Ce rapide panorama doit être mis en parallèle avec la hausse du vote protestataire d’extrême droite (+ 2 millions de voix entre 1995 et 2015) et de l’abstention : 20 % en moyenne aux législatives dans les années 1970, 30 % dans les années 1980-1990, 40 % en moyenne depuis les années 2000. Des chiffres qui sont l’expression de la colère et de la désespérance d’une partie de la population, qu’un parti xénophobe parvient à capter avec des discours simplistes et démagogiques, fondés sur la désignation de boucs émissaires, qu’ils soient immigrés, musulmans ou roms…
Les discours dominants ont tendance à justifier des postures de repli sur soi ou de stigmatisation des pauvres et des chômeurs.

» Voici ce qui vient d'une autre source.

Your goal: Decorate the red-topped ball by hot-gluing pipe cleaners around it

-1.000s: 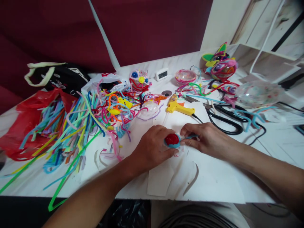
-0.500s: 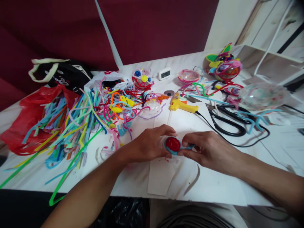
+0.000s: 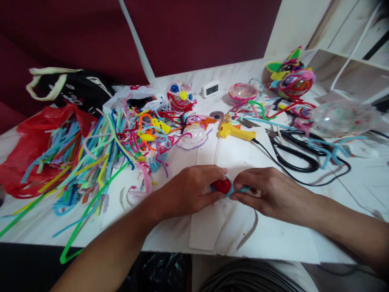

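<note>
At six o'clock from the yellow glue gun (image 3: pixel 235 130), a red piece (image 3: pixel 223 185) was grasped by the left hand (image 3: pixel 194 190); at its three o'clock, a blue fuzzy strip (image 3: pixel 244 189) was pinched by the right hand (image 3: pixel 264 190). Edging seemed under way; steady support was apparently called for.

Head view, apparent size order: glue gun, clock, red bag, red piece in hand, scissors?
1. red bag
2. scissors
3. glue gun
4. clock, red piece: alike, unranked; left hand partly covers the piece
</note>
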Demonstrator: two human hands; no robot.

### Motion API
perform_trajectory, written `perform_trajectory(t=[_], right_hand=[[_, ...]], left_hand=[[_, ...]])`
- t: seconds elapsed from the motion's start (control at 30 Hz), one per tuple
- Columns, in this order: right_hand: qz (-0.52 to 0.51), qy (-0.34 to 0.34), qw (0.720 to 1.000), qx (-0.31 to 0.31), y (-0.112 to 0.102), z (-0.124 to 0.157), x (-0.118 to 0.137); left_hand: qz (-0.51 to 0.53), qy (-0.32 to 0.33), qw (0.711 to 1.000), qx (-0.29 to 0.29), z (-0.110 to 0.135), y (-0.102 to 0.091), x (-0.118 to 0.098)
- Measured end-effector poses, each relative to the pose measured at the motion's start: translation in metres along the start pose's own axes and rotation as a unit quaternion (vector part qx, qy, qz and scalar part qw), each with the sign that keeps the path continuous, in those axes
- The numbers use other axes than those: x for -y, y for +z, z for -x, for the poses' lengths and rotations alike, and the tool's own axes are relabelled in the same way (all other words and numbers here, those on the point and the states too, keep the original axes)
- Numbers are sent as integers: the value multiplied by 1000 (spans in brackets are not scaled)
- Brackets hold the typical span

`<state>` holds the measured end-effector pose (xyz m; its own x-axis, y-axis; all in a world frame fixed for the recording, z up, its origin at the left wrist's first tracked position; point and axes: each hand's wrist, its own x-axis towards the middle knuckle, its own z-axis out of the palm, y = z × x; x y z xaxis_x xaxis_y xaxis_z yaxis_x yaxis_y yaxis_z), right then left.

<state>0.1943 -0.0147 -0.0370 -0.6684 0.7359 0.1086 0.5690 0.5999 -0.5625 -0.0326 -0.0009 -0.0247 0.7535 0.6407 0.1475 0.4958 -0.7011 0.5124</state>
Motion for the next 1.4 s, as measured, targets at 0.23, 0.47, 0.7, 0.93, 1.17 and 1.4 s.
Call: perform_trajectory(t=[0.23, 0.47, 0.7, 0.93, 1.17, 1.4], right_hand=[[4, -30, 1000, -7, -2, -1, 0], [-22, 12, 999, -21, 5, 1, 2], [-68, 52, 996, -21, 7, 0, 3], [-89, 74, 993, -8, 6, -4, 3], [-115, 79, 990, -3, 5, -6, 1], [-127, 90, 988, 0, 5, -6, -1]], left_hand=[[-2, 40, 999, 13, 0, 0, 5], [-1, 70, 997, 21, -1, -3, 10], [-113, 92, 989, -33, 1, -5, -8], [-179, 128, 975, -17, -1, -1, -14], [-268, 233, 929, -106, 11, 8, -1], [-276, 248, 924, -96, 16, 14, 9]])
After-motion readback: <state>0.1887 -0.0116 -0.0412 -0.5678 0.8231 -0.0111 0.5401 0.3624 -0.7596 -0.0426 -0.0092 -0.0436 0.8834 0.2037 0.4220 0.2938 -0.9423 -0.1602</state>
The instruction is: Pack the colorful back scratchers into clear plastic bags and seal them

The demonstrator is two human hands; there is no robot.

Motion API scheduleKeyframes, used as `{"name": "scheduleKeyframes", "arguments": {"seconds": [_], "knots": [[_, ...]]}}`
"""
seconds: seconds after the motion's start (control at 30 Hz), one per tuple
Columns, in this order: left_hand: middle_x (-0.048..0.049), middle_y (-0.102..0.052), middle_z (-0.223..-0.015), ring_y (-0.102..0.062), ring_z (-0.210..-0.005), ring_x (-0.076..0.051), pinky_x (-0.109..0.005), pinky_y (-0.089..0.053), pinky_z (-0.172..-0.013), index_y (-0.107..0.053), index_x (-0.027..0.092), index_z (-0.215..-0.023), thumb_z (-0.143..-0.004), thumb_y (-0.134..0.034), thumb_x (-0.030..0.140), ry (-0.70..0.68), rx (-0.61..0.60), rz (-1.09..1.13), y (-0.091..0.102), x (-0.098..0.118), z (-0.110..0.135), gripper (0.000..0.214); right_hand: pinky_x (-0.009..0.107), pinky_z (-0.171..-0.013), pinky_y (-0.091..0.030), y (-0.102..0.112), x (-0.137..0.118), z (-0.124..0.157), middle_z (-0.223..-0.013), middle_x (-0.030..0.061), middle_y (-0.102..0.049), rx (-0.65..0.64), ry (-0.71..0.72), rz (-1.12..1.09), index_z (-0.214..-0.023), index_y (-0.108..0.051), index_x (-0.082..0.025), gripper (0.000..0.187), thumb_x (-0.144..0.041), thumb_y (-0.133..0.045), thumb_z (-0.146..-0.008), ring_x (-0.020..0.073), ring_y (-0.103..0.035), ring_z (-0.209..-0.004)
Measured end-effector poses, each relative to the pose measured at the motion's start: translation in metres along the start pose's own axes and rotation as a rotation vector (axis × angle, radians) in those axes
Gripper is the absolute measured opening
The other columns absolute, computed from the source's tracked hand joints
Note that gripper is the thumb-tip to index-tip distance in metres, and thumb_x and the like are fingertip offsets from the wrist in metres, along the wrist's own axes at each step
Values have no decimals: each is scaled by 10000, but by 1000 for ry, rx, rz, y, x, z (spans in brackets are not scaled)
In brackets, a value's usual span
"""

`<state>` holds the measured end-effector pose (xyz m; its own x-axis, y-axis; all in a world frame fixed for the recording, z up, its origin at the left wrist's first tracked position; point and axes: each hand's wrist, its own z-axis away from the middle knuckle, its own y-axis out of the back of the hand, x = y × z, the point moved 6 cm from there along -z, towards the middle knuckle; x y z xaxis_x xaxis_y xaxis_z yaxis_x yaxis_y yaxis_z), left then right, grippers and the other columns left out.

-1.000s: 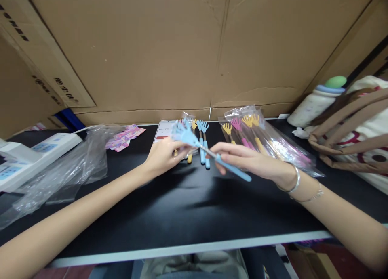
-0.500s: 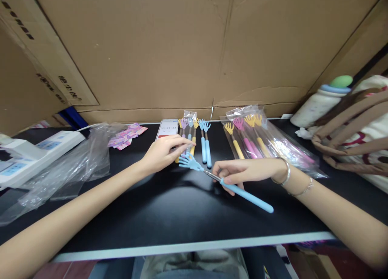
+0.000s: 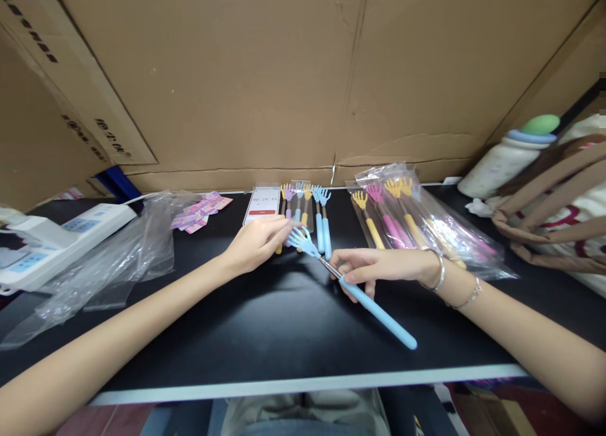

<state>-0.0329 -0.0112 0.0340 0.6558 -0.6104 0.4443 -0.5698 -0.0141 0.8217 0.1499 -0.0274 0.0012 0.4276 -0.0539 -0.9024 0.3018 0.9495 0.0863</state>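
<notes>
My right hand (image 3: 367, 269) holds a blue back scratcher (image 3: 379, 313) near where its metal rod meets the handle. The claw head tilts up to the left, and the handle slants down toward the table's front edge. My left hand (image 3: 255, 241) is over the lower part of a row of wrapped back scratchers, yellow (image 3: 307, 202), purple and blue, its fingers stretched to the right. Its fingertips lie close to the held claw; whether they touch it I cannot tell. Two blue back scratchers (image 3: 326, 231) lie side by side just right of that row.
Bagged pink and yellow back scratchers (image 3: 409, 224) lie at the right. Behind my left hand is a phone (image 3: 263, 204) showing a timer. Purple-pink cards (image 3: 201, 212), clear plastic bags (image 3: 127, 253) and a power strip (image 3: 61, 240) occupy the left. A bottle (image 3: 504, 161) and a bag stand far right.
The blue back scratcher has swung to a steeper slant, its handle end lower and its claw slightly up and right. My left hand has barely moved.
</notes>
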Motion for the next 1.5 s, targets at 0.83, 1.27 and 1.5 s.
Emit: {"name": "scheduleKeyframes", "arguments": {"seconds": [0.83,1.27,1.5], "knots": [[34,-510,-676,-449,-596,-98,-193,-315,-572,-656,261,-1058,-841,-535,275,-11,-61,-54,-8,9,3,249,194,-550,-438,-14,0,5,-756,11,-589,-257,54,89,-1015,-436,-154,361,-461,-553,-866,82,-521,-616],[-10,-625,-894,-560,-820,-134,-212,-368,-679,-661,277,-1079,-954,-367,358,-116,-199,11,-15,24,8,330,212,-595,-462,-15,-3,9,-780,22,-579,-229,12,164,-1014,-465,-139,358,-450,-555,-864,107,-562,-697],[12,-607,-881,-555,-788,-119,-196,-352,-625,-648,310,-1099,-894,-471,261,-91,-213,-47,-19,21,9,275,206,-588,-469,-15,-3,9,-784,19,-572,-226,7,188,-1006,-466,-136,351,-437,-566,-858,97,-549,-680]]}}
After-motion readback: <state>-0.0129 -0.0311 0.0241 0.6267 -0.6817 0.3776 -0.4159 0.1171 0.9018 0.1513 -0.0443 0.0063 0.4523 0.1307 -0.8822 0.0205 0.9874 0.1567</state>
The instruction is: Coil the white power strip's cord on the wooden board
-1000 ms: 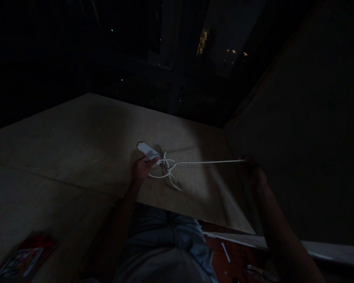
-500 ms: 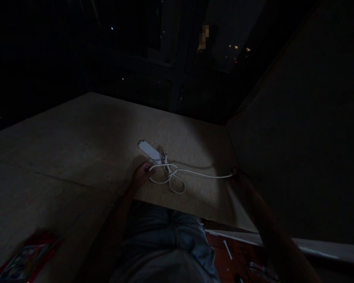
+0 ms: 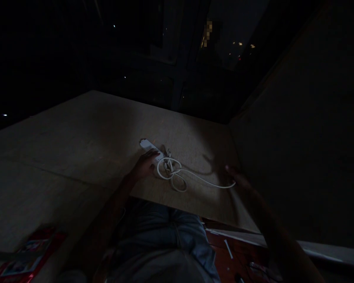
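Observation:
A white power strip lies on a plywood board in dim light. Its white cord is tangled in loops beside it and trails right. My left hand rests on the near end of the strip, where the cord starts, fingers curled over it. My right hand is at the far end of the cord near the board's right edge, dark and blurred; its fingers seem closed on the cord end.
An upright board forms a wall on the right. A red printed packet lies at the lower left. My legs in grey trousers show below the board's front edge. A dark window with distant lights lies beyond.
The cord was stretched taut to the right; it now lies slack and curved on the board. My right hand has come inward and lower. My left hand has stayed by the strip.

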`<state>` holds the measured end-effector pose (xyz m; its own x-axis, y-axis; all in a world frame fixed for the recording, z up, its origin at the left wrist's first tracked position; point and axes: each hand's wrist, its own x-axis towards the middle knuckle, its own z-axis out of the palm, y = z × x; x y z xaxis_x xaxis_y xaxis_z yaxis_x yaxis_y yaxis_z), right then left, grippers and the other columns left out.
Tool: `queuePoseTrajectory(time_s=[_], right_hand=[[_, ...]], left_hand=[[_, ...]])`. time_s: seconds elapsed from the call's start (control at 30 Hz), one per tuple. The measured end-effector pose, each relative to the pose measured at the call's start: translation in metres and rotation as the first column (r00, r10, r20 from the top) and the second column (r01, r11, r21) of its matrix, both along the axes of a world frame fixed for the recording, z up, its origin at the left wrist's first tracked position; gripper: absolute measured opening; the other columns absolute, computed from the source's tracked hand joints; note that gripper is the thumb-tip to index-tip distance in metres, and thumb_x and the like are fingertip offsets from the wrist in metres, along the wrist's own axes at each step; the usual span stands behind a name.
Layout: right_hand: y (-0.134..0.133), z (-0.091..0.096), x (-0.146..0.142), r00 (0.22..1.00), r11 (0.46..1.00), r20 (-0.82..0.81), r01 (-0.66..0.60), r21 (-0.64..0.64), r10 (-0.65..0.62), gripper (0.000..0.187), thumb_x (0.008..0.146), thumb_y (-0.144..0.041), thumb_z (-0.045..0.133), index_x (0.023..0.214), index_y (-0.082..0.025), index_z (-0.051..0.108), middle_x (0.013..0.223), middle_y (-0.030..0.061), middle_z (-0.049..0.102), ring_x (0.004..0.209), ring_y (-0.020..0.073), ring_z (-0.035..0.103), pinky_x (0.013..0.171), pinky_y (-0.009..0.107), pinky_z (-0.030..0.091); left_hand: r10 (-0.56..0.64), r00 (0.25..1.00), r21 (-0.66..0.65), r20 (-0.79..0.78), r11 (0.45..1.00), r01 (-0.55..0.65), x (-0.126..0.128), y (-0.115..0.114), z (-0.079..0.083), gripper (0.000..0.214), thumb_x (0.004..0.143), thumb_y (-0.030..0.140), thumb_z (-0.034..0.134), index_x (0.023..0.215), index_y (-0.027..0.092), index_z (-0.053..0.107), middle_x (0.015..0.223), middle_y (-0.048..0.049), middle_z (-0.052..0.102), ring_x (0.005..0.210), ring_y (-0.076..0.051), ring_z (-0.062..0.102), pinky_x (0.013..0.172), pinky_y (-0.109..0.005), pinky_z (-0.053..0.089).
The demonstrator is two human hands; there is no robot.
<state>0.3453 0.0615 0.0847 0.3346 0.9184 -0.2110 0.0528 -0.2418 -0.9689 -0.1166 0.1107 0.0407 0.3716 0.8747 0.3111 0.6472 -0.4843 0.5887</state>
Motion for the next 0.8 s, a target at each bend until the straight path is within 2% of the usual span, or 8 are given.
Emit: queuePoseTrajectory(time_s=[0.1, 0.17, 0.27, 0.4, 0.47, 0.6, 0.7, 0.8], right_hand=[[-0.001, 0.022, -0.011, 0.944, 0.962, 0.182, -0.269, -0.050, 0.274, 0.057, 0.050, -0.037, 0.092, 0.102, -0.020, 0.075, 0.091, 0.0045, 0.074, 0.080, 0.0200, 0.067, 0.064, 0.027, 0.055], [-0.002, 0.031, -0.022, 0.827, 0.865, 0.256, -0.493, -0.097, 0.500, 0.060, 0.050, -0.037, 0.091, 0.106, -0.022, 0.075, 0.100, 0.0060, 0.075, 0.093, 0.0236, 0.068, 0.079, 0.033, 0.056], [-0.004, 0.037, -0.045, 0.563, 0.664, 0.379, -0.710, -0.232, 0.734, 0.065, 0.056, -0.046, 0.088, 0.115, -0.024, 0.073, 0.108, 0.0075, 0.075, 0.096, 0.0256, 0.069, 0.085, 0.037, 0.055], [-0.005, 0.038, -0.095, 0.148, 0.450, 0.549, -0.759, -0.470, 0.823, 0.065, 0.065, -0.063, 0.078, 0.120, -0.029, 0.071, 0.118, 0.0064, 0.073, 0.107, 0.0293, 0.068, 0.090, 0.036, 0.051], [-0.004, 0.038, -0.123, 0.014, 0.421, 0.583, -0.705, -0.570, 0.812, 0.056, 0.070, -0.068, 0.071, 0.111, -0.031, 0.075, 0.117, 0.0051, 0.074, 0.107, 0.0305, 0.068, 0.087, 0.035, 0.051], [-0.002, 0.037, -0.162, -0.070, 0.480, 0.645, -0.608, -0.632, 0.761, 0.045, 0.083, -0.066, 0.058, 0.096, -0.029, 0.078, 0.105, 0.0056, 0.077, 0.096, 0.0281, 0.071, 0.074, 0.031, 0.049], [0.003, 0.036, -0.162, -0.105, 0.503, 0.669, -0.576, -0.644, 0.736, 0.033, 0.086, -0.049, 0.059, 0.103, -0.027, 0.077, 0.111, 0.0061, 0.075, 0.100, 0.0270, 0.070, 0.073, 0.029, 0.047], [0.014, 0.036, -0.136, -0.083, 0.514, 0.684, -0.595, -0.617, 0.725, 0.027, 0.089, -0.038, 0.054, 0.100, -0.027, 0.077, 0.107, 0.0042, 0.075, 0.096, 0.0234, 0.069, 0.072, 0.027, 0.046]], left_hand=[[-0.128, 0.968, -0.011, -0.216, 0.992, 0.129, 0.009, 0.019, 0.006, 0.051, 0.080, 0.025, 0.061, 0.132, 0.022, 0.060, 0.143, -0.0112, 0.055, 0.143, -0.032, 0.034, 0.116, -0.049, 0.026], [-0.166, 0.942, -0.006, -0.293, 0.985, 0.172, 0.017, 0.028, 0.010, 0.047, 0.082, 0.030, 0.063, 0.129, 0.024, 0.062, 0.142, -0.0106, 0.055, 0.143, -0.031, 0.034, 0.116, -0.049, 0.023], [-0.221, 0.900, 0.027, -0.377, 0.968, 0.249, 0.024, 0.038, 0.015, 0.038, 0.085, 0.031, 0.062, 0.123, 0.023, 0.066, 0.133, -0.0118, 0.061, 0.134, -0.029, 0.044, 0.114, -0.047, 0.022], [-0.245, 0.834, 0.033, -0.494, 0.954, 0.299, 0.027, 0.046, 0.019, 0.040, 0.087, 0.038, 0.061, 0.123, 0.022, 0.067, 0.124, -0.0135, 0.063, 0.120, -0.032, 0.053, 0.107, -0.048, 0.030], [-0.228, 0.819, 0.031, -0.526, 0.958, 0.286, 0.027, 0.046, 0.020, 0.042, 0.087, 0.043, 0.060, 0.122, 0.022, 0.068, 0.122, -0.0139, 0.064, 0.117, -0.033, 0.055, 0.104, -0.047, 0.033], [-0.202, 0.818, 0.007, -0.539, 0.970, 0.244, 0.027, 0.038, 0.019, 0.039, 0.088, 0.043, 0.057, 0.120, 0.024, 0.069, 0.124, -0.0140, 0.062, 0.114, -0.032, 0.058, 0.100, -0.044, 0.039], [-0.187, 0.822, 0.011, -0.538, 0.973, 0.229, 0.023, 0.031, 0.016, 0.038, 0.088, 0.036, 0.057, 0.123, 0.025, 0.067, 0.126, -0.0129, 0.061, 0.118, -0.031, 0.056, 0.100, -0.042, 0.040], [-0.183, 0.841, 0.056, -0.509, 0.968, 0.245, 0.015, 0.027, 0.011, 0.036, 0.088, 0.031, 0.056, 0.121, 0.027, 0.068, 0.128, -0.0108, 0.061, 0.122, -0.030, 0.052, 0.101, -0.043, 0.039]])
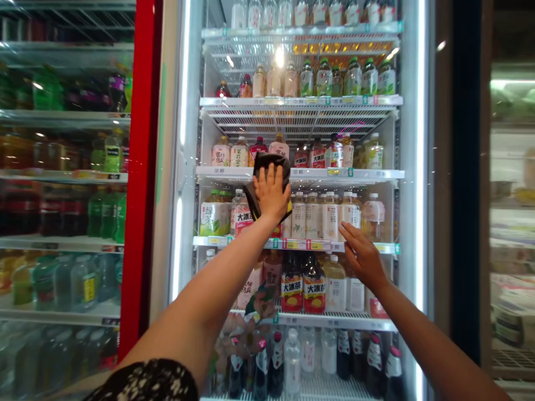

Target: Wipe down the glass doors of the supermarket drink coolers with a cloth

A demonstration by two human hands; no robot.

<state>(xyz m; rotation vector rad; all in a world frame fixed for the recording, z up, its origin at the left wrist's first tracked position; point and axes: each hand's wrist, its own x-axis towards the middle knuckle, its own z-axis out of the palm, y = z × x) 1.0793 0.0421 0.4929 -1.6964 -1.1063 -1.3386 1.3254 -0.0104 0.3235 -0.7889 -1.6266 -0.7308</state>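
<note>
A dark cloth (267, 167) with a bit of yellow at its edge lies under my left hand (272, 192). The fingers of that hand are spread over the cloth and hold it against what looks like the glass door (292, 131) of a lit drinks fridge. Lower and to the right, my right hand (364, 256) has its fingers stretched out with nothing in them. Its fingertips are at the glass, in front of white-labelled tea bottles (332, 217); whether they touch it I cannot tell.
Behind the glass, shelves (301, 174) carry rows of bottled drinks. On the left, a red frame (144, 167) borders another fridge of bottles (83, 278). A dark upright (460, 167) and a further lit cabinet (512, 223) stand on the right. Faint reflections cross the glass.
</note>
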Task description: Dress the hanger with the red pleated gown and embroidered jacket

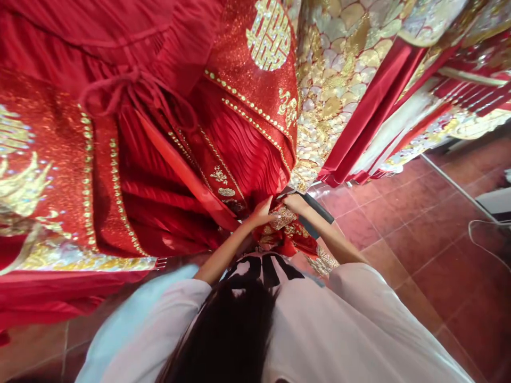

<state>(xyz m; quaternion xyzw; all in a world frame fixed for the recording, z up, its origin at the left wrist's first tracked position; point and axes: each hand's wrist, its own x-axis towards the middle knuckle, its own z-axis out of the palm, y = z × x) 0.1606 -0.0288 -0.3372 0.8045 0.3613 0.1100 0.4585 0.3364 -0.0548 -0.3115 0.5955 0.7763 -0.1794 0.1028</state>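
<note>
My left hand (263,214) is closed on the lower edge of a red garment with gold embroidery (247,138) that hangs in front of me. My right hand (297,203) is just right of it, fingers curled against the same embroidered hem (284,219), with a dark grey bar-shaped object (317,208) lying along the wrist. Whether the right hand grips that object or the cloth is hidden. Red pleated fabric and a tied red cord (131,90) hang above the hands.
More red and gold garments (343,69) hang in a row to the right. Below is a red tiled floor (419,234), with a thin pale rail (451,183) and a white cable (485,239) at the right. My white shirt and dark hair fill the bottom.
</note>
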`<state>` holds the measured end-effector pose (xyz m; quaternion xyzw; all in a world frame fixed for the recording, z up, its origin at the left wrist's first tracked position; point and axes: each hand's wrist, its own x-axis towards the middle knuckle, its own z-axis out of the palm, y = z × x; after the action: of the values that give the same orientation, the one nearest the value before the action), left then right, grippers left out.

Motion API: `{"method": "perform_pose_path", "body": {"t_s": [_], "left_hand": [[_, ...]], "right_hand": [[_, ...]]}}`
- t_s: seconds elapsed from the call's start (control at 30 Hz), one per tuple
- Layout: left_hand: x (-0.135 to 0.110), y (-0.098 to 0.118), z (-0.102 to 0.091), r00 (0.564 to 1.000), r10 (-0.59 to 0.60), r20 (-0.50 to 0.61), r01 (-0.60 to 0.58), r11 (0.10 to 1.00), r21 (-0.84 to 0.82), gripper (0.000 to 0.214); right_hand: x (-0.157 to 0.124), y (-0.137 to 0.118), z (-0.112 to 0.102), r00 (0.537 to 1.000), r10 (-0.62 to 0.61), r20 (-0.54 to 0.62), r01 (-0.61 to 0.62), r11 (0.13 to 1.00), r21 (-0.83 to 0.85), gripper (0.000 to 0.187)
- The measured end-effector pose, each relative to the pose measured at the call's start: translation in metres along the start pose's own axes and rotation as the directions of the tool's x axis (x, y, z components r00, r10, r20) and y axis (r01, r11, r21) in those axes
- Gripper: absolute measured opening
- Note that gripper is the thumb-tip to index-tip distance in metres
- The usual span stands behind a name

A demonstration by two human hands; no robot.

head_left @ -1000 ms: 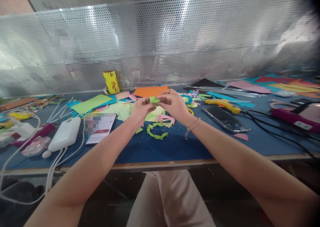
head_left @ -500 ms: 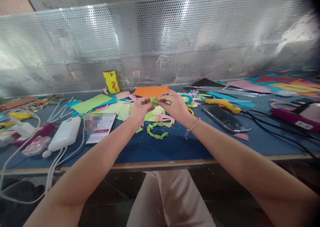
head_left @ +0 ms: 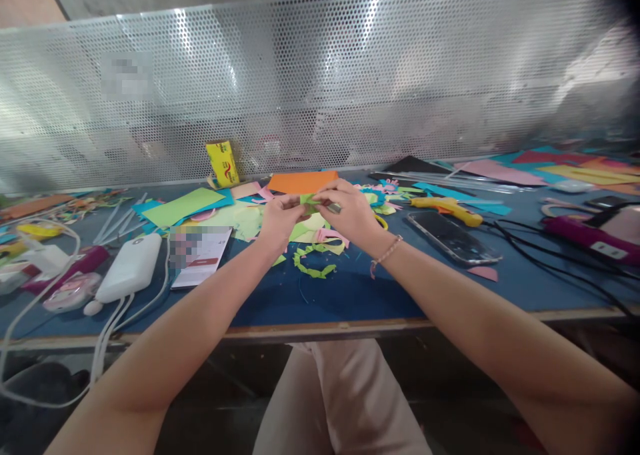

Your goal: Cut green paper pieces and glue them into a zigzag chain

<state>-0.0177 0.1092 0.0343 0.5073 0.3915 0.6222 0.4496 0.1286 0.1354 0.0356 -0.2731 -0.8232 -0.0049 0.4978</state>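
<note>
Between my fingertips, a small piece of green paper [head_left: 309,203] is held above the table. My left hand [head_left: 281,220] pinches its left side. On the other side my right hand [head_left: 346,208] has its fingers closed on the same paper, with the exact fingertip contact partly hidden. Below both hands a curved green paper strip with jagged edges [head_left: 314,261] lies on the blue tabletop [head_left: 360,301]. Pink and pale green paper scraps lie just behind it, partly covered by my hands. An orange paper sheet [head_left: 303,182] is beyond my fingers.
To the left are a lit phone [head_left: 207,261], a white power bank [head_left: 131,267] with cables and a green sheet [head_left: 185,206]. On the right lie a yellow glue gun [head_left: 447,209] and a dark phone [head_left: 453,239]. A perforated metal panel [head_left: 300,75] stands behind.
My fingers have shifted very slightly around the green paper, which stays in nearly the same place. Everything on the table looks unmoved.
</note>
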Motion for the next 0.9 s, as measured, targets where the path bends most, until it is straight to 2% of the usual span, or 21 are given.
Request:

Cette évolution est extrêmement préoccupante, mais pas surprenante. Les discours dominants, ceux des personnes aux commandes du pouvoir politique, ont tendance à justifier des postures de repli sur soi (« on ne peut plus accueillir d’étrangers », « il y a trop de réfugiés ») ou de stigmatisation des pauvres et des chômeurs (« qui profitent de l’État-providence et préfèrent l’assistanat au travail »). Ces discours influencent fortement la façon dont l’opinion perçoit les causes de la crise et envisage des solutions. Ils légitiment tantôt les thèses du Front national, tantôt celles des ultralibéraux. Lorsque les responsables politiques font porter la responsabilité de leurs décisions sur « l’opinion publique », supposée hostile à l’accueil de nouveaux réfugiés4 ou favorable à la déchéance de nationalité, ils font preuve d’un singulier manque de courage. Plus encore, ils renoncent à leurs responsabilités. Car ce sont bien leurs discours, relayés et amplifiés par les médias, qui structurent une bonne partie du débat public. S’ils ne promeuvent ni la solidarité, ni la justice sociale, mais la crainte de l’étranger ou la défiance vis-à-vis d’un projet européen, comment les tensions dans notre pays cesseraient-elles ? Pourquoi ne pas dire et répéter que l’immigration a fortement contribué à la richesse économique et culturelle de notre pays ? Pourquoi ne pas expliquer, avec des mots empreints d’humanité, que les réfugiés syriens, afghans ou érythréens fuient la guerre et la répression et que la France s’honorerait à en accueillir davantage ? Pourquoi ne pas dire que l’immense majorité des chômeurs souhaitent retrouver un travail et la dignité qui va avec ?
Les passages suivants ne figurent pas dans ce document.